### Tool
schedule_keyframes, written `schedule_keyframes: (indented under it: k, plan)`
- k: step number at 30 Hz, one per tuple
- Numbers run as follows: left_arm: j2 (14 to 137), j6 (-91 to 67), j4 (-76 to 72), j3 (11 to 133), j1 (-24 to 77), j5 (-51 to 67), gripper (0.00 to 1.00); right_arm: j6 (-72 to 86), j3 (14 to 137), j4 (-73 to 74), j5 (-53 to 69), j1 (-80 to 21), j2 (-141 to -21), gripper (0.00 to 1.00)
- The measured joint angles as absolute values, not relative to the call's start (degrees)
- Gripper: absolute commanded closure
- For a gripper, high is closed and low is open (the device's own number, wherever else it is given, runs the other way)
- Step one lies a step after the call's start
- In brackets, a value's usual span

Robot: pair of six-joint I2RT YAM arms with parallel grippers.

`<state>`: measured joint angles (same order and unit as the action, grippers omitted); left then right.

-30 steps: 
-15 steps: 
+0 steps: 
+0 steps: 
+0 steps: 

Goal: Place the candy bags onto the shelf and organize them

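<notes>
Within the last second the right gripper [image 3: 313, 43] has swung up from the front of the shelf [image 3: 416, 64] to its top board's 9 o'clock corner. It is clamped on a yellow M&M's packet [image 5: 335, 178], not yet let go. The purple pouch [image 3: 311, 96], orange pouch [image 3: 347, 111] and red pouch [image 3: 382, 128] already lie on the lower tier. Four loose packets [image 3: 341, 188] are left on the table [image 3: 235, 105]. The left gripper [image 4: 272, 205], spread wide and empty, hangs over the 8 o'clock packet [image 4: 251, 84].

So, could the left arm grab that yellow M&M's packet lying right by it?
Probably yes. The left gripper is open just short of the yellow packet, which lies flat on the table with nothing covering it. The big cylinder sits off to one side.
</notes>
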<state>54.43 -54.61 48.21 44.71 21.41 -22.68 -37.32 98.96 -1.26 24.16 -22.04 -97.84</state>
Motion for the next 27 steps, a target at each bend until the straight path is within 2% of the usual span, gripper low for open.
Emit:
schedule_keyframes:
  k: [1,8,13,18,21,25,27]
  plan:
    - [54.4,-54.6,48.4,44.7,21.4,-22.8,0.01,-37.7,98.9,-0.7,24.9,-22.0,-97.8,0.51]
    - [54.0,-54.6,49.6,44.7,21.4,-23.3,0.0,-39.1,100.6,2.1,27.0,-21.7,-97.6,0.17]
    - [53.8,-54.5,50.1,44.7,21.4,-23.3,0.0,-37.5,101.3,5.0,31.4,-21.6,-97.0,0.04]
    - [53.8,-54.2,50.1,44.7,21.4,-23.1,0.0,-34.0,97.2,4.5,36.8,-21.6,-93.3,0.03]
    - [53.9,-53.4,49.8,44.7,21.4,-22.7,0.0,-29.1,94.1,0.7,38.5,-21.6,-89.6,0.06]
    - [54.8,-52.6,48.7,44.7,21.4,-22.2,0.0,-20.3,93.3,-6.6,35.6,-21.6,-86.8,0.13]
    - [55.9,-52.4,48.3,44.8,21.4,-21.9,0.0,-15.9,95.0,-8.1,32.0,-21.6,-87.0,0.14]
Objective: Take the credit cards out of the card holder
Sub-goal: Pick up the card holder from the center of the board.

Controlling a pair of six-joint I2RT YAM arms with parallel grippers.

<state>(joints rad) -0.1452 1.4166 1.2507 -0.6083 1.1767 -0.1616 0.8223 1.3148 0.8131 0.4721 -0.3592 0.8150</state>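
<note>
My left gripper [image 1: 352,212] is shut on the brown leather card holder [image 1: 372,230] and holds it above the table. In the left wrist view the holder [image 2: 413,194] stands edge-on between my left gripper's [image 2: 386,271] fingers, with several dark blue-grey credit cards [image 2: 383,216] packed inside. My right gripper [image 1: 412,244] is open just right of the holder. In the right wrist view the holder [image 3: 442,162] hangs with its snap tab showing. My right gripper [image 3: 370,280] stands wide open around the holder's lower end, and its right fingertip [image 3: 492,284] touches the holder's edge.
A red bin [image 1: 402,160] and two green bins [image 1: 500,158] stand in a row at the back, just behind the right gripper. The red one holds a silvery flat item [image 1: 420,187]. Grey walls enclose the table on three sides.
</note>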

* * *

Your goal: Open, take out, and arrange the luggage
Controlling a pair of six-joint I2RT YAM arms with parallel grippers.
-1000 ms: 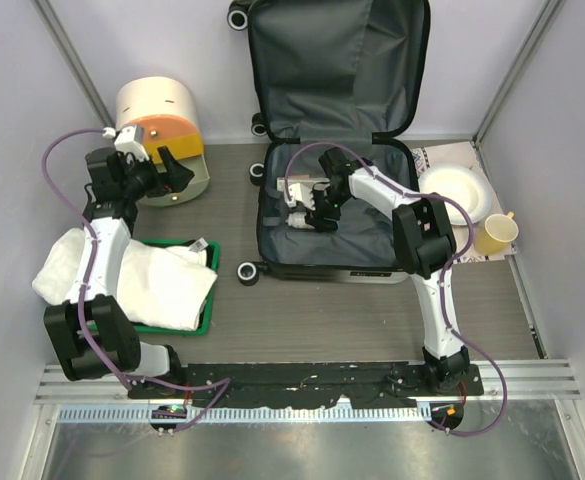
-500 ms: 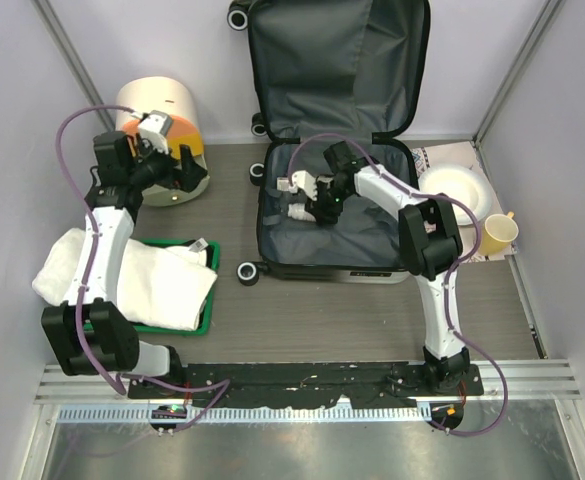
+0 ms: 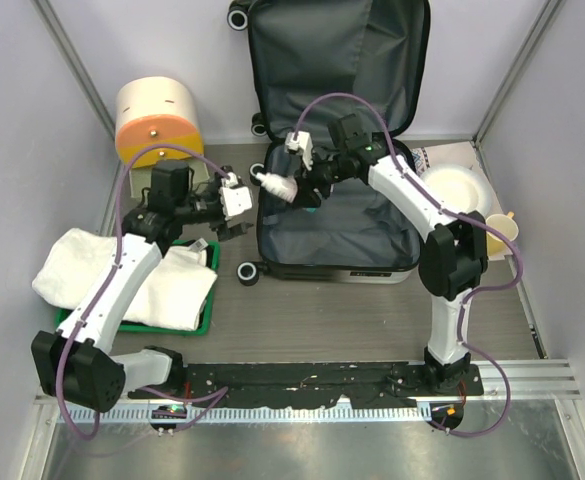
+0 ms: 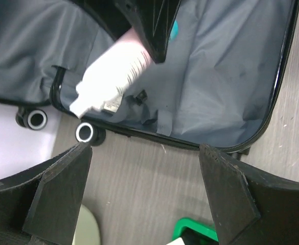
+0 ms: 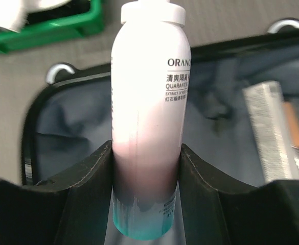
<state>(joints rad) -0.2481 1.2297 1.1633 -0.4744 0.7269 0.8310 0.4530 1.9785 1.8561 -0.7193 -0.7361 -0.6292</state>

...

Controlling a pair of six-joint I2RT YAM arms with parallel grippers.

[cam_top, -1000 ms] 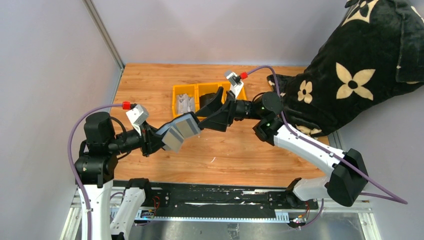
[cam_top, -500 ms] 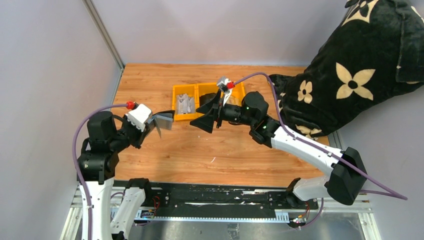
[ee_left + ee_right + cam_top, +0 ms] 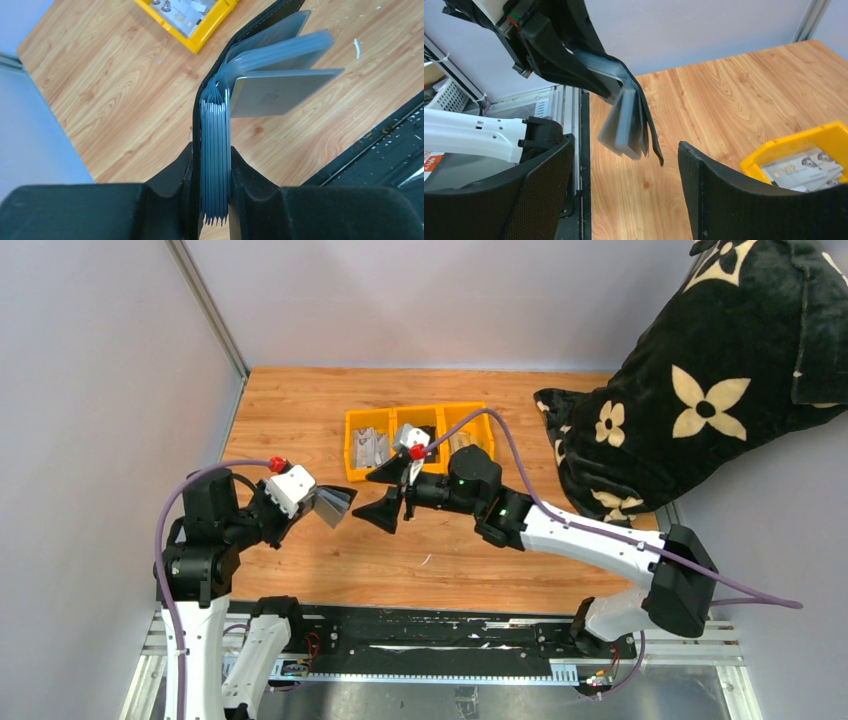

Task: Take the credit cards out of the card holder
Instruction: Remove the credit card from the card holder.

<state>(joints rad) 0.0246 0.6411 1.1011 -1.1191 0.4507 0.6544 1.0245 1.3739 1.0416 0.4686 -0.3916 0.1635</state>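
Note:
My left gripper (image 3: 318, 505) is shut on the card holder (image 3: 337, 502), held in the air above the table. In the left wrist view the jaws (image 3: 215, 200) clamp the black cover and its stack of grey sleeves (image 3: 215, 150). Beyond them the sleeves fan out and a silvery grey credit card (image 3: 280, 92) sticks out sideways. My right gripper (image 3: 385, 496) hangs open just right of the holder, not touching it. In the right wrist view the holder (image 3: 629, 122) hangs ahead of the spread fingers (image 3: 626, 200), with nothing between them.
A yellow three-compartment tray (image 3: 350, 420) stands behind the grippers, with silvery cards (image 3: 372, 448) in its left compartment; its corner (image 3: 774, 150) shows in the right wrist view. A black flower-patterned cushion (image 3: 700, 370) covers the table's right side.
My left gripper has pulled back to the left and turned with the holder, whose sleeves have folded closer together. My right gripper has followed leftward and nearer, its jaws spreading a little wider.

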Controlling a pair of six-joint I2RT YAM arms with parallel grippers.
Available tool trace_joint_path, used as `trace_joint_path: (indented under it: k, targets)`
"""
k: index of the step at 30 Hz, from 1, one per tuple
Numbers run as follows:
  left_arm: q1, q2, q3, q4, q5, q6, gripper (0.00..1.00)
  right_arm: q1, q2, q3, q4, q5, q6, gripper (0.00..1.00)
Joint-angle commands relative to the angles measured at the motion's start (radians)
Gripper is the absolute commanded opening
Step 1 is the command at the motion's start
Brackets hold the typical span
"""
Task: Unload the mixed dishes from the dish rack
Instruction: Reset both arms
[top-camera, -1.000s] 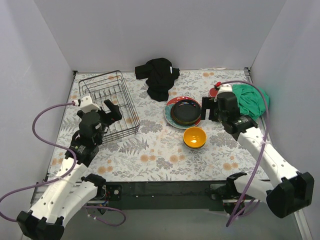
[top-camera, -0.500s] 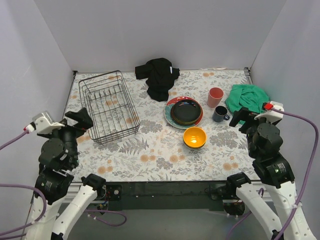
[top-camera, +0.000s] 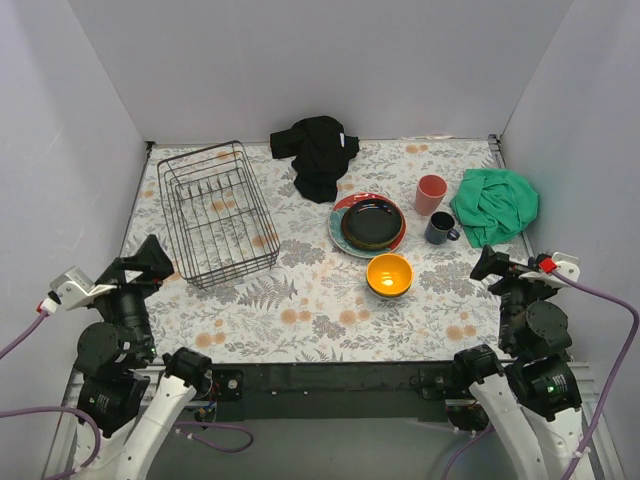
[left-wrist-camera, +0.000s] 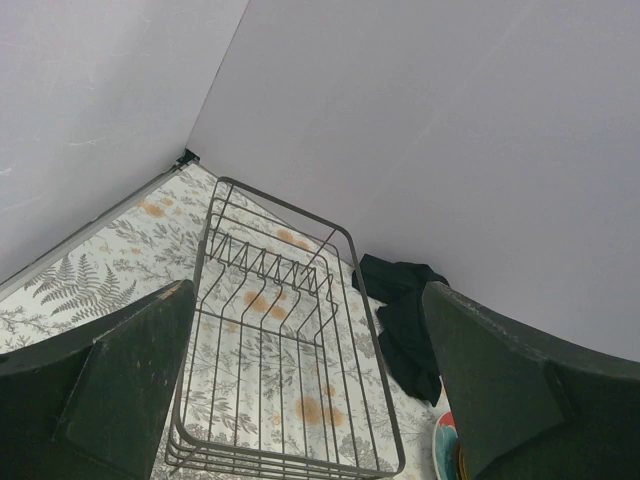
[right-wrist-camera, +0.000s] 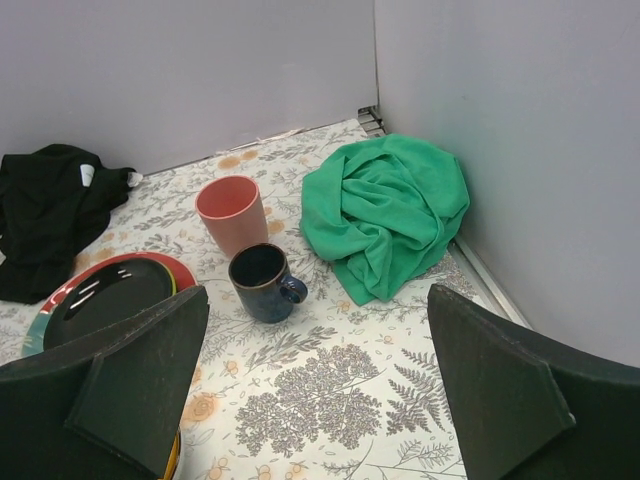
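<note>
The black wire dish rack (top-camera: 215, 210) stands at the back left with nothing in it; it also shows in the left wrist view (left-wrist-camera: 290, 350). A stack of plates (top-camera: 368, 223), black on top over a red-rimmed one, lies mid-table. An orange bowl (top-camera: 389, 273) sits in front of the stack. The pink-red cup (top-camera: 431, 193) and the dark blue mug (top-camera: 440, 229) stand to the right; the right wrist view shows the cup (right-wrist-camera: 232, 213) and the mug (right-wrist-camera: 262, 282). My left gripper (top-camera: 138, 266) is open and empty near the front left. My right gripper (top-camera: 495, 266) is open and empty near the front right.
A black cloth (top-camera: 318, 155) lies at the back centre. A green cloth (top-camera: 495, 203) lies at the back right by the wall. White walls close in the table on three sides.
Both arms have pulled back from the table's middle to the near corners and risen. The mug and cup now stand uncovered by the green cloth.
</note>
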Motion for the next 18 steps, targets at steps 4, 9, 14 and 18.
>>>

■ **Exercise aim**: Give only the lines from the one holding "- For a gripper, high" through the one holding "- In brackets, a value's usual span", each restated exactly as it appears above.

■ **Task solution**:
- For a gripper, high is closed and low is open (the device's own number, wherever else it is given, runs the other way)
- Step one lies a step after the call's start
- In brackets, a value's usual span

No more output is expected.